— Сквернословили? Повздорили? Словен, посмотри на меня, не прячь глаза, бессовестный мальчишка! Что ты такое наговорил матери и сестре?
— Он назвал меня сукой и шлюхой, — расплакалась Мирта. Ей стало горько и обидно. Снова все вокруг было серым безрадостным и наполненным глухой ненавистью к родственничкам, которых зачем-то послал ей Бог. Почему Бог вообще так поступает? По-чему Он вынуждает жить под одной крышей людей, которые не любят и никогда не любили друг друга? Ведь даже мама не любит их — Мирта как-то слышала ее разговор с бабушкой об интернате, — не говоря уже о самой бабушке. Бабушка считает Мирту и Словена ублюдками и выродками. Правда, когда Мирта приносит только отличные оценки (а случается это часто, потому что Мирта хочет быть гордостью семьи и в дальнейшем попасть не в интернат, а получить хорошее образование), бабушка бурчит что-то вроде похвалы и с важным видом дает денег, которых не хватает даже на мороженое.
— Словен, ты знаешь, как я наказываю за плохие слова? — начала допрос бабушка, угрожающе покачивая тростью.
— Матушка, не надо, — взмолилась Роксана Иш-кольц. — Ему ведь сейчас в школу! Будут потом спрашивать, откуда синяки.
— Ничего, — сказала бабушка. — Соврет, что упал с лестницы. Словен…
— Я больше не буду, — торопливо пробормотал мальчик. В его глазах теперь ненависть мешалась с животным ужасом.
— Словен, — повторила бабушка Антония. — Выйди из-за стола.
— Матушка, он опоздает в школу… — пыталась еще вступиться за сына мать.
— Ничего. Успеет. Словен, наклонись. Или ты хочешь, чтобы я отколотила тебя по рукам?
Мирта, дрожа, смотрела на экзекуцию. По ее спине бабушкина трость не прохаживалась последние три года, но она очень хорошо помнила, каково это. И сейчас ей было жалко брата, сейчас она корила себя за то, что наябедничала… Но тут же вторая, внутренняя
Мирта, которая была позлобнее внешней, сказала: «Он получает, что заслужил. Никто не имеет права называть тебя сукой и шлюхой безнаказанно. Он сам виноват».
Словен получил причитающиеся ему колотушки и чуть не бегом кинулся в свою комнату.
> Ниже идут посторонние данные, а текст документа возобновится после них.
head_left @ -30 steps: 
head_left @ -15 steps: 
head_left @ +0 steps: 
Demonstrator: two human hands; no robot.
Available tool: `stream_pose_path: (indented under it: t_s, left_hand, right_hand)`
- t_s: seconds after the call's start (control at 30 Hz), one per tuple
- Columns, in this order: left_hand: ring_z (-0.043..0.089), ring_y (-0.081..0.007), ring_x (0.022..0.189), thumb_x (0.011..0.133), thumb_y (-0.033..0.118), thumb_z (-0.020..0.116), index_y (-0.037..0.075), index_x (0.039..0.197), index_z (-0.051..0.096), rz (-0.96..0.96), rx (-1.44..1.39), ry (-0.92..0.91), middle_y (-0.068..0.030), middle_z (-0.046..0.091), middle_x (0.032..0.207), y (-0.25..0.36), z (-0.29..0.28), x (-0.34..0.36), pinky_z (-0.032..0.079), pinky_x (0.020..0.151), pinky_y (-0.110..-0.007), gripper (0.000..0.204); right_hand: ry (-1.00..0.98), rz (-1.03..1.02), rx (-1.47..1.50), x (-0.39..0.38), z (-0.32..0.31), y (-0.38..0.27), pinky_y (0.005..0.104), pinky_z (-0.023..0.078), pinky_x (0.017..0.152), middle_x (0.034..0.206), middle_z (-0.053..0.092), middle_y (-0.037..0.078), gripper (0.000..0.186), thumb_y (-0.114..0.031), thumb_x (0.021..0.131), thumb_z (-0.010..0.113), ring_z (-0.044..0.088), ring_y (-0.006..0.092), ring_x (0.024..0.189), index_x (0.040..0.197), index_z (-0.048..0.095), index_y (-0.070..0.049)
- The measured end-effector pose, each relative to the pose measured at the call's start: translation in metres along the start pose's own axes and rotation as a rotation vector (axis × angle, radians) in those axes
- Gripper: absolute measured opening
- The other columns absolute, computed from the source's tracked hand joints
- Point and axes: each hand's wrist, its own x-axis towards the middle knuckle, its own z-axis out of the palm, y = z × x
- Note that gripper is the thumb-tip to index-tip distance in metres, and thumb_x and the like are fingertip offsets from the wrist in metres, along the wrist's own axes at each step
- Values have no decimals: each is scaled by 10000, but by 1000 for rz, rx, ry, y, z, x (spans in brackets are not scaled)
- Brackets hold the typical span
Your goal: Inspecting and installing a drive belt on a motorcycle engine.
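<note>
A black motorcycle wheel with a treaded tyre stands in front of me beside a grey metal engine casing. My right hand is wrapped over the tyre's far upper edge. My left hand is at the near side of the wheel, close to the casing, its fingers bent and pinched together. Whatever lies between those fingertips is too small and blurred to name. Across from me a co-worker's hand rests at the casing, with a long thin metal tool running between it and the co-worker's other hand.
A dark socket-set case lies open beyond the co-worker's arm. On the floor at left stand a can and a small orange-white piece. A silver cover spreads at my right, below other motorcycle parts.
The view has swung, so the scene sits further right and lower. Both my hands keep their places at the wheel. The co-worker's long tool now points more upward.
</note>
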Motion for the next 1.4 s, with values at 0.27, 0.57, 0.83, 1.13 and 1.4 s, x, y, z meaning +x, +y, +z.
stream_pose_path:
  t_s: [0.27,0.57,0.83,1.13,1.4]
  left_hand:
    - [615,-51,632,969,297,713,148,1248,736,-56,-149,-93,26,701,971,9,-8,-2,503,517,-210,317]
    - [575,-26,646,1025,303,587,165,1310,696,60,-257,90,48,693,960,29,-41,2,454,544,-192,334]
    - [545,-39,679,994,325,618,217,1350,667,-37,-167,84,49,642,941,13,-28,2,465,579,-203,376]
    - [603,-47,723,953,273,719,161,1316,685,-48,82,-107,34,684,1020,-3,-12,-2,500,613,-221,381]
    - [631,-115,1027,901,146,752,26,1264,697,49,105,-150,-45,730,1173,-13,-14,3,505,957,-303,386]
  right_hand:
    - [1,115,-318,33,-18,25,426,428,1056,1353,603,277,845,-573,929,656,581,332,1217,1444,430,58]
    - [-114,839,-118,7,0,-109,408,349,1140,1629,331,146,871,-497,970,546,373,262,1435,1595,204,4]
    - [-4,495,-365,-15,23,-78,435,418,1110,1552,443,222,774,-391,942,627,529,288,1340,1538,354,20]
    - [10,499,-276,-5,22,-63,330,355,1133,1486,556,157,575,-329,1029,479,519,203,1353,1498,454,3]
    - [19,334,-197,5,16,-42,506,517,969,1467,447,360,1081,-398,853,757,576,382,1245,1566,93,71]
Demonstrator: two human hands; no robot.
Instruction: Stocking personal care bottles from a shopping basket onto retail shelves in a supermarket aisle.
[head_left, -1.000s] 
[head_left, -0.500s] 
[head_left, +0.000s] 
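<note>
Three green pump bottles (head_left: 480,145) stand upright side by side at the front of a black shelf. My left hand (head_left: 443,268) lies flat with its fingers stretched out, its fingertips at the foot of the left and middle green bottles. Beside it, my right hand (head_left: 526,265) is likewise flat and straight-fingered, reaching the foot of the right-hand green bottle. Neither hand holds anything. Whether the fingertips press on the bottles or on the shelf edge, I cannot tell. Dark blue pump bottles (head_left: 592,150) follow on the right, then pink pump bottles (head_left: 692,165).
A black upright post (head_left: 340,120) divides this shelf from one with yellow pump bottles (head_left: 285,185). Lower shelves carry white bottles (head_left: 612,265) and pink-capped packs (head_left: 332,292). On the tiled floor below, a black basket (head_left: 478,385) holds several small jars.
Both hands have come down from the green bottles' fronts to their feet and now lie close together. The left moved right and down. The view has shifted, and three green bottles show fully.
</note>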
— Не вздумай опоздать в школу! — напутствовала его вслед бабушка. — Иначе еще всыплю.
Тут ее взор обратился на Мирту. Та тихо поднялась из-за стола.
— А ты, красавица, — сказала Мирте бабушка, — не думай, что раз я тебя не порю, то, значит, и не за что. Подойди ко мне.
Мирта повиновалась.
— Посмотри в глаза. Мирта повиновалась.
Бабушка оценивающе посверлила ее взглядом.
— Косметики нет, это хорошо, — сказала бабушка. — И не смей краситься до самого выпускного бала. Девушку украшает скромность и целомудрие. И если вдруг ты начнешь встречаться с мальчиком…
Мирта похолодела. Ей показалось, что собственные глаза, лицо, руки — все, чего касался Шандор, сейчас окрасится в какой-нибудь ядовитый цвет вроде фальшивых денег и выдаст ее. Но ничего не произошло. Бабушка почти не больно подергала Мирту за ухо и напутствовала:
— Хорошая учеба и никаких мальчиков! Вот для тебя закон! Ступай в школу.
… Когда младшие отпрыски семейства Ишкольц ушли в школу, мать сказала бабушке:
— Матушка, прошу тебя, не будь с ними так строга…
— Я выколачиваю из них твои грехи, дочь, — ответила бабушка Антония. — Они ублюдки. Они дети греха. Их надо воспитывать денно и нощно, чтобы из них получились достойные люди. Следи за Миртой. У нее опасный возраст. Я не уследила за тобой, и в шестнадцать лет ты оказалась беременной. Пришлось брать грех на душу — вести тебя на аборт…
— Мама, не надо об этом!
— Надо. Если ты хочешь, чтобы, в отличие от тебя, твои выродки стали достойными людьми… Подай мне завтрак, что стоишь?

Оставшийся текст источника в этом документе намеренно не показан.